• **Work to complete**:
Nothing outside the range below should be printed. Output exactly the lines from the line with "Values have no" to the line with "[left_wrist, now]", both included.

Saved data entries
# # # # #

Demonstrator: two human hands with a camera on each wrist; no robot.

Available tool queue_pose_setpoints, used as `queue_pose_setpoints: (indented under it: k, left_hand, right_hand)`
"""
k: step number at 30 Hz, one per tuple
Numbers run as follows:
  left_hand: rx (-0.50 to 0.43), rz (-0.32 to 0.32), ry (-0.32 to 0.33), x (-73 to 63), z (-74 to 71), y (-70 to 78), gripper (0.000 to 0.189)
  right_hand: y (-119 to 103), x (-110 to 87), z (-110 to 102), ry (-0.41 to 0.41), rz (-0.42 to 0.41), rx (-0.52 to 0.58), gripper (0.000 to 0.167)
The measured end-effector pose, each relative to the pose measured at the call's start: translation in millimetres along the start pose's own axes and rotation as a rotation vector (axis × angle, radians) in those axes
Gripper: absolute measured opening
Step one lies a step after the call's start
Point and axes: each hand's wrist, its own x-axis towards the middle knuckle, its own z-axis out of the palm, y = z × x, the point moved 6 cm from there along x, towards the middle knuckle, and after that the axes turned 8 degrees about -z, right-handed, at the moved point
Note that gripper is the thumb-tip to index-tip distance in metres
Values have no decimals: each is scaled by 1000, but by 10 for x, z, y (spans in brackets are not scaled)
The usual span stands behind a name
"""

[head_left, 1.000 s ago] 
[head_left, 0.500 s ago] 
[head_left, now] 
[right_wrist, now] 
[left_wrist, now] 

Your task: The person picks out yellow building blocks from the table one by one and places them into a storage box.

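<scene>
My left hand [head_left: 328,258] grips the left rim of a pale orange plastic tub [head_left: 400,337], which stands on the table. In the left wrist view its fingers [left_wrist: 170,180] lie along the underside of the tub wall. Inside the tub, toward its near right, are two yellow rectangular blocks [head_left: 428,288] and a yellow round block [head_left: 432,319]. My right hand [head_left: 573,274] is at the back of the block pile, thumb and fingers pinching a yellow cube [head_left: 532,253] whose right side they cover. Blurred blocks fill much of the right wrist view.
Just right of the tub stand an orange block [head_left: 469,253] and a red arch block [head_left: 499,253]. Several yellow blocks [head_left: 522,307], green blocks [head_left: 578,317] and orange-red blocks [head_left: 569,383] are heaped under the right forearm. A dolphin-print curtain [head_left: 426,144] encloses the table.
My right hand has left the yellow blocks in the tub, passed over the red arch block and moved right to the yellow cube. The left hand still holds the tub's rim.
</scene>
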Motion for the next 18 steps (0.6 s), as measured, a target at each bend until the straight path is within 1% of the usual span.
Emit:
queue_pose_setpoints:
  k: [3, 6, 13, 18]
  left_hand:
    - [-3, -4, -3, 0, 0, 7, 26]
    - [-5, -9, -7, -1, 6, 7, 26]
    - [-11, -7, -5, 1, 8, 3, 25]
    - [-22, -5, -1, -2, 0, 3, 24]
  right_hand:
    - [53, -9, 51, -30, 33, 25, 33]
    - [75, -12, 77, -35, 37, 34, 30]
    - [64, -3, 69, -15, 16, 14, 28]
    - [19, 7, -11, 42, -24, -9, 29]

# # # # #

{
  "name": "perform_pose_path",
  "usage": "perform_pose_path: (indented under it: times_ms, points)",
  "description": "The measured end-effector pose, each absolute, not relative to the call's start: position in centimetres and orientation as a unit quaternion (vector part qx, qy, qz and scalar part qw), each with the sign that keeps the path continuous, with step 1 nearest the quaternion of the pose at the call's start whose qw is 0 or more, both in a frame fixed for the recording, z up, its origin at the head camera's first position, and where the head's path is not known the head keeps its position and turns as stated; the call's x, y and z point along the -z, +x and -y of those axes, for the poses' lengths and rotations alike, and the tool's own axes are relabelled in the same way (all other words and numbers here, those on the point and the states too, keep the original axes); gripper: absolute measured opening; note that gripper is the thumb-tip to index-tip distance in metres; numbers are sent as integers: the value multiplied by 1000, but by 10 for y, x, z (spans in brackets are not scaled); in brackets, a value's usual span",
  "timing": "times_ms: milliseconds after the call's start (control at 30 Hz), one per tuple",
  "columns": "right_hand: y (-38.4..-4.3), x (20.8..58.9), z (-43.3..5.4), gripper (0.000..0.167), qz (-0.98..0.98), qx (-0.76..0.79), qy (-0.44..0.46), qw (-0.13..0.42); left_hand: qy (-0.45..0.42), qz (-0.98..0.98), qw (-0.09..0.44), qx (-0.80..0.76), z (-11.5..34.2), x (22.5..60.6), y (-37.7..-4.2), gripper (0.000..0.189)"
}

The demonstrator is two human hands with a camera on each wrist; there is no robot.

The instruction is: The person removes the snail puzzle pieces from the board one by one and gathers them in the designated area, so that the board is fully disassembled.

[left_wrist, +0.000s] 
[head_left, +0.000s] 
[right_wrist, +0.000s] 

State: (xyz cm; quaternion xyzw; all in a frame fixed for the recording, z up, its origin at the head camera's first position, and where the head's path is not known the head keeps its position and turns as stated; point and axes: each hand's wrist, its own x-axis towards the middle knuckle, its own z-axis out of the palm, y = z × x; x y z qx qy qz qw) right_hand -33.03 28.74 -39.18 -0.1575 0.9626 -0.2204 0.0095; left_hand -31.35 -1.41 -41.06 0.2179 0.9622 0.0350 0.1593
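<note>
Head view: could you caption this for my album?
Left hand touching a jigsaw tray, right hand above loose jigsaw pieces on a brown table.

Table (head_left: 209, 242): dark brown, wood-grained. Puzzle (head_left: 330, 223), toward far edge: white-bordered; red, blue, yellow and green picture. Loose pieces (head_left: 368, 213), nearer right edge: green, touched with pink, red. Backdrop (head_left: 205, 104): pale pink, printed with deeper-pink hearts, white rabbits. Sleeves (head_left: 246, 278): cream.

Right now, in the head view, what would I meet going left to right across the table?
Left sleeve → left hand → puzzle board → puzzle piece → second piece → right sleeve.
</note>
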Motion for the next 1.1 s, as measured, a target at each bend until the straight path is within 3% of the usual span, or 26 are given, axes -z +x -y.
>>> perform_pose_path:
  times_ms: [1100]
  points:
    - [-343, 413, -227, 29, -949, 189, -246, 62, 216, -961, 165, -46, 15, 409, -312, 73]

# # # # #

• **Response to this task**:
Values have no decimals: each is scaled by 1000, but by 10 for x, z, y (spans in brackets are not scaled)
The usual span stands behind a name
"""

[head_left, 1.000 s ago] 
[head_left, 0.500 s ago] 
[head_left, now] 
[right_wrist, now] 
[left_wrist, now] 

No additional output will be produced.